Vesicular transporters

publié le , mis à jour le

The second major topic of the group is focused on transporters.
Presynaptic neurotransmitter vesicles play a key role in the neurotransmitter cycle by stocking and releasing it upon action potential. Vesicular neurotransmitter transporters (VNTs) allow the loading of these vesicles and are thus major actors of the neurotransmission. Initially the project aimed at providing new pharmacological tools, markers and mechanistic insights of the vesicular glutamate transporters (VGLUT). It was then extended to two other members of the same sub-family SLC17, sialin the sialic acid transporter which potentially transports Glu and Asp (Miyaji, 2008) and VNUT the nucleotide transporter characterized in 2008. (Sawada, 2008).

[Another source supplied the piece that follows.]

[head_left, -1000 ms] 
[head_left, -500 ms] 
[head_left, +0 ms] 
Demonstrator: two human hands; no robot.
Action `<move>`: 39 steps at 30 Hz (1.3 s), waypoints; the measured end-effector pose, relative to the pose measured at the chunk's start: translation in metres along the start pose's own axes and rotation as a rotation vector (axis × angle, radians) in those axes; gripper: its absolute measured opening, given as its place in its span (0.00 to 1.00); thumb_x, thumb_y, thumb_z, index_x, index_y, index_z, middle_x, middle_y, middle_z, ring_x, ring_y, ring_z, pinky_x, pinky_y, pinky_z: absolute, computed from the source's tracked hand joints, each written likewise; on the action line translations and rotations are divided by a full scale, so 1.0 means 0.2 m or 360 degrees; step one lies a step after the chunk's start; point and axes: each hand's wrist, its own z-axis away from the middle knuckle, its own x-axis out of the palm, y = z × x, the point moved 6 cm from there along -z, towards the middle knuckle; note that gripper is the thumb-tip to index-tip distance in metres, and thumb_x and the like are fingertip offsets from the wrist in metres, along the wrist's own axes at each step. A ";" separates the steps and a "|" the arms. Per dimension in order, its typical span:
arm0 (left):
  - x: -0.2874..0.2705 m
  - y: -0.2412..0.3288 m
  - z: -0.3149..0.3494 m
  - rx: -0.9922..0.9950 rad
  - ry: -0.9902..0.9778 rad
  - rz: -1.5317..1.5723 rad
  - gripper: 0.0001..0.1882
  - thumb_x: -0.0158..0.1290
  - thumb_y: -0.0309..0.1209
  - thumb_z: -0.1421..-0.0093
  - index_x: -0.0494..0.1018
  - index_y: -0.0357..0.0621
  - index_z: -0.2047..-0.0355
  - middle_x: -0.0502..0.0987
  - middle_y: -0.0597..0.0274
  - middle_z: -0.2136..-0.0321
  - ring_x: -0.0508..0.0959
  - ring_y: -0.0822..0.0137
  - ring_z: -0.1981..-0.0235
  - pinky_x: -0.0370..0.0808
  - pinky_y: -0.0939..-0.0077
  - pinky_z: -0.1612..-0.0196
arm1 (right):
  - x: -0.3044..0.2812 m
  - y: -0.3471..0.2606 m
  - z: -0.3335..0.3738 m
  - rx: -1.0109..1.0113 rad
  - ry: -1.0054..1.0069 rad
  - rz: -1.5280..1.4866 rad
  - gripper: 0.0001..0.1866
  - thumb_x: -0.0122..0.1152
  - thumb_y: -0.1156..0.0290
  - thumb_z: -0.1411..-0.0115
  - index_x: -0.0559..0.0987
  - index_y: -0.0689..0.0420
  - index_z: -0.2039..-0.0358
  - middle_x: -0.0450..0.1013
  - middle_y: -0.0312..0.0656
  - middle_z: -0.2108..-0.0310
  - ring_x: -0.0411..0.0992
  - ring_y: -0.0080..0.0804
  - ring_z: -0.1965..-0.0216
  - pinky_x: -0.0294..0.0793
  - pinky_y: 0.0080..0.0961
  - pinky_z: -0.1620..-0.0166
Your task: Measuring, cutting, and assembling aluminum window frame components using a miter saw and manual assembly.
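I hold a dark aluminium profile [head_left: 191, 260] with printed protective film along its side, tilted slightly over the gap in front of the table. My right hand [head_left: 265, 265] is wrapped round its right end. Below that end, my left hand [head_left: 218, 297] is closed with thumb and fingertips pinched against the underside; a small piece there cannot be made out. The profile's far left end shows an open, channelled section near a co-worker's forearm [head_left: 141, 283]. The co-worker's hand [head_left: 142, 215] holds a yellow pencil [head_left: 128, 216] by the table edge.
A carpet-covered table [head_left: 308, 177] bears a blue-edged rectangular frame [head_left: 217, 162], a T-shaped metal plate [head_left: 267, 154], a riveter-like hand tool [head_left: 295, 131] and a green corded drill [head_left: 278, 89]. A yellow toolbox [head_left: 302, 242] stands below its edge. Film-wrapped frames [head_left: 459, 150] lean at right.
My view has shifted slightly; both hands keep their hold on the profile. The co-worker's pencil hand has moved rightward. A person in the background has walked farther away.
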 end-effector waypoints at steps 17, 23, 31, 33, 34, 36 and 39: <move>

Vesicular Glutamate Transporter (VGLUT)
The VGLUTs have only been rather recently identified and characterized. Since the uptake assay is tricky the pharmacology of these transporters remains limited to a few compounds. Rose Bengal (RB IC50 20nM), Trypan Blue (TB IC50 50 nM), quinolines (IC50 40-200µM) and glutamate analogues (IC50 200µM- 5mM) make up the list of VGLUT inhibitors. We have initially synthesized Rose Bengal analogues then moved to Trypan Blue ones. Synthesis and pharmacological evaluation of dye analogues are still ongoing.
Sialic acid transporter (Sialin)
Several sialic acid analogues have been synthesized and tested. We chose the virtual high throughput screening (vHTS) approach to discover new inhibitors of sialin. A homology model was built, validated and docked with per-O-Ac 9-iodo-Neu5Ac a competitive inhibitor. A vHTS provided several hits among which, one was published (FR139317), others are being further evaluated.